Al despertar la llama de sentimientos dormidos, 3º pasaje, Cap 5

Al igual que en circunstancias anteriores, cada vez que había un altercado, sea cual fuere el motivo, quedaba de manifiesto la rivalidad de ambos grupos, levantándose antiguas ampollas de un rencor asumido con dificultad. En aquellos instantes, todos luchaban por contener el desenfrenado latir de corazones rebosantes de acritud. El rápido fluir de la sangre les aceleró la respiración, propiciando que todo aire resultara insuficiente, como si la misma tensión que los envolvía lo hiciera cada vez más y más denso. Y fue cuando el enfrentamiento comenzó a perfilarse como algo próximo, que surgió de la escolta aquel hombre de distinguidos ropajes que avanzó hacia Sionel, mostrando una altiva severidad tras la que arduamente logró contener una rabia interior que ardía en deseos de manifestarse, para exigir la vida de cuantos frente a él se encontraban, puesto que esta estupidez colectiva podía haberle costado la suya propia. Pese al sentir median escrupulosamente las palabras, sabedores de las consecuencias que dichas disputas podrían acarrear.

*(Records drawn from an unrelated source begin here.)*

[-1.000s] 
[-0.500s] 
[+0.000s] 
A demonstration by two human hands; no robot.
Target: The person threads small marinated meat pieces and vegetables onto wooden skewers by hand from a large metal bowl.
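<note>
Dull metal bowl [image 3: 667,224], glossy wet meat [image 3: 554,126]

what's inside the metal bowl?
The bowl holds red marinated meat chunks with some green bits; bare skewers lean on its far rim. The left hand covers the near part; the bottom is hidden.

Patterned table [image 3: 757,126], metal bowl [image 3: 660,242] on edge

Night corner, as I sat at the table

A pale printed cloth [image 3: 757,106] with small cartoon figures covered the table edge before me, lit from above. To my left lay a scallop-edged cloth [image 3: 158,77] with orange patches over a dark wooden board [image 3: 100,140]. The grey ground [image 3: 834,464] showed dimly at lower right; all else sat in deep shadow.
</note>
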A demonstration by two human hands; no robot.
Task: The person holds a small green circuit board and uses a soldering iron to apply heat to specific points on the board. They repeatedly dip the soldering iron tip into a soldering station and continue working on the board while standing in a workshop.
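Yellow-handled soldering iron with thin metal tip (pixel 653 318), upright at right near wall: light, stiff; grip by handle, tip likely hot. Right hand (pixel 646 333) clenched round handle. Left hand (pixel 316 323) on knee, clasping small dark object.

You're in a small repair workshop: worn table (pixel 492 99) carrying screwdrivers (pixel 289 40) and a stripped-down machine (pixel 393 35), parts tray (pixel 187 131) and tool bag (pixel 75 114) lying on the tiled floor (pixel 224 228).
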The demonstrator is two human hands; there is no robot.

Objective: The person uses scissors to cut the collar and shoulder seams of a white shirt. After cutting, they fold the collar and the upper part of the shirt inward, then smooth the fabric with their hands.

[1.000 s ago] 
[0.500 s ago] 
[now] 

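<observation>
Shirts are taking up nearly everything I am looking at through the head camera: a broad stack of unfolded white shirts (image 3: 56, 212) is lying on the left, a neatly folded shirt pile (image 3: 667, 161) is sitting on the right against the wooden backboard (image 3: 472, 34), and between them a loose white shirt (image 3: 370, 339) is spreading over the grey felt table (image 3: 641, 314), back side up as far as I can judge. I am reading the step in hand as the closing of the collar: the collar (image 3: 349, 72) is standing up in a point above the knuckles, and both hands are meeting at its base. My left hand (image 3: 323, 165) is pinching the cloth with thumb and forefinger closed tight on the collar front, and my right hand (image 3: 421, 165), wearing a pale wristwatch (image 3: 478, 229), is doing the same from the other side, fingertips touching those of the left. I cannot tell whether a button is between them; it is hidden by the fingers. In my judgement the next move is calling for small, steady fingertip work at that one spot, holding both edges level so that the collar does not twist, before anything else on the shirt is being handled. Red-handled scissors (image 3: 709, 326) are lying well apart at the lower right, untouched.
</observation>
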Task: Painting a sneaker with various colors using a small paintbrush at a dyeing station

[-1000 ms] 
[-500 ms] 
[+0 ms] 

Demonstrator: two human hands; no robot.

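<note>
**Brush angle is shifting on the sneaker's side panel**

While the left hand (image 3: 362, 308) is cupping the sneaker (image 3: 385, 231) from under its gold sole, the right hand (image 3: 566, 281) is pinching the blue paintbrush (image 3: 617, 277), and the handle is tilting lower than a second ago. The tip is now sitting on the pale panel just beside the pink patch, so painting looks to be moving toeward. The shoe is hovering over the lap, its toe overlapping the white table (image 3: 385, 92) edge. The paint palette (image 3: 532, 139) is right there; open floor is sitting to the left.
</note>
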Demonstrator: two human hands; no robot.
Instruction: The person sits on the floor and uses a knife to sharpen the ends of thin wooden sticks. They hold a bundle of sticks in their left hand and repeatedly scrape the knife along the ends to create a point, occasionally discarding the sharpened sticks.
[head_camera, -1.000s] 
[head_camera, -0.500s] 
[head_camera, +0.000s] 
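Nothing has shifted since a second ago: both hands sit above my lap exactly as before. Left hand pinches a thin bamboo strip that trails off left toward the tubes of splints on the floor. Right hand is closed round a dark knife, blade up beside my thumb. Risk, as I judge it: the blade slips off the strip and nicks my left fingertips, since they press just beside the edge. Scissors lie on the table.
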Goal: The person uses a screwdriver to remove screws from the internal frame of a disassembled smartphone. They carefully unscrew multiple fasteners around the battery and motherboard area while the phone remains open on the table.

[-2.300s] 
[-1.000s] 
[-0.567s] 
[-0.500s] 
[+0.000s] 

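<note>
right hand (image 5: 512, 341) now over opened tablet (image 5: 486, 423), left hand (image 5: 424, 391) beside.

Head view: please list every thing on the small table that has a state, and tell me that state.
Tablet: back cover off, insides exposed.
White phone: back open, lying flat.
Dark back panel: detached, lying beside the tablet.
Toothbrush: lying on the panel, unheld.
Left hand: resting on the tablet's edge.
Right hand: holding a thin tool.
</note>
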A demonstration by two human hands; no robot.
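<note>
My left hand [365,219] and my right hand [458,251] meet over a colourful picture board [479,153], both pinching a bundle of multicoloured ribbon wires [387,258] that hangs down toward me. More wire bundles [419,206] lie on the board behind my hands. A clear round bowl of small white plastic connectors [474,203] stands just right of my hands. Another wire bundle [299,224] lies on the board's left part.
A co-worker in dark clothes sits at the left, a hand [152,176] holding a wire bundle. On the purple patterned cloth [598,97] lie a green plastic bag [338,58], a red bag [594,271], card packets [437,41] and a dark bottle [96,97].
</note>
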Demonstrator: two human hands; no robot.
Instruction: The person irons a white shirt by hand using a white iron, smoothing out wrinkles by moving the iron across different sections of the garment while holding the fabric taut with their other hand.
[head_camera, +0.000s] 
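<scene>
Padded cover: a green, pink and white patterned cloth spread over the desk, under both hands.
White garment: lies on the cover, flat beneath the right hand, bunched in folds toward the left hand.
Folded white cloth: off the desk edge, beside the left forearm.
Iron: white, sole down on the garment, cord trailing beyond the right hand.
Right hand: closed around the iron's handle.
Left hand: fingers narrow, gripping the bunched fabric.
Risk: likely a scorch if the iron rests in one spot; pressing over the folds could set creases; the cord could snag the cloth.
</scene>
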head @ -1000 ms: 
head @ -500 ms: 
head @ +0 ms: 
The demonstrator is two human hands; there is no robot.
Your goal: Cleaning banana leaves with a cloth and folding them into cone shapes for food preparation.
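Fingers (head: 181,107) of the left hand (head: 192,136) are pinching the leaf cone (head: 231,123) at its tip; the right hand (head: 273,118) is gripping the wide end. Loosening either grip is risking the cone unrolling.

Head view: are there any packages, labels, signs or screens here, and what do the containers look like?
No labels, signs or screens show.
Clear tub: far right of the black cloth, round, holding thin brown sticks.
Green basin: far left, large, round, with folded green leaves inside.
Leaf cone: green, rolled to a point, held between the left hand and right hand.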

Avivándose en muchos de los recién llegados las palabras que componían el juramento vigente desde el primer concilio de la segunda era, al que se consagraron para reafirmar su convicción: “Salvaguardaré con mi honor la integridad del invitado, haciéndome tan valedor de ella como si la ajena fuera propia. Todo el que incurra en falta alguna para con mi tutelado, me convierte en campeón de su causa. Y juro, aquí y ahora, dar muerte si fuere necesario a todo el que atente contra lo que hubo de ser dictado, mientras este vínculo mantenga su vigencia”.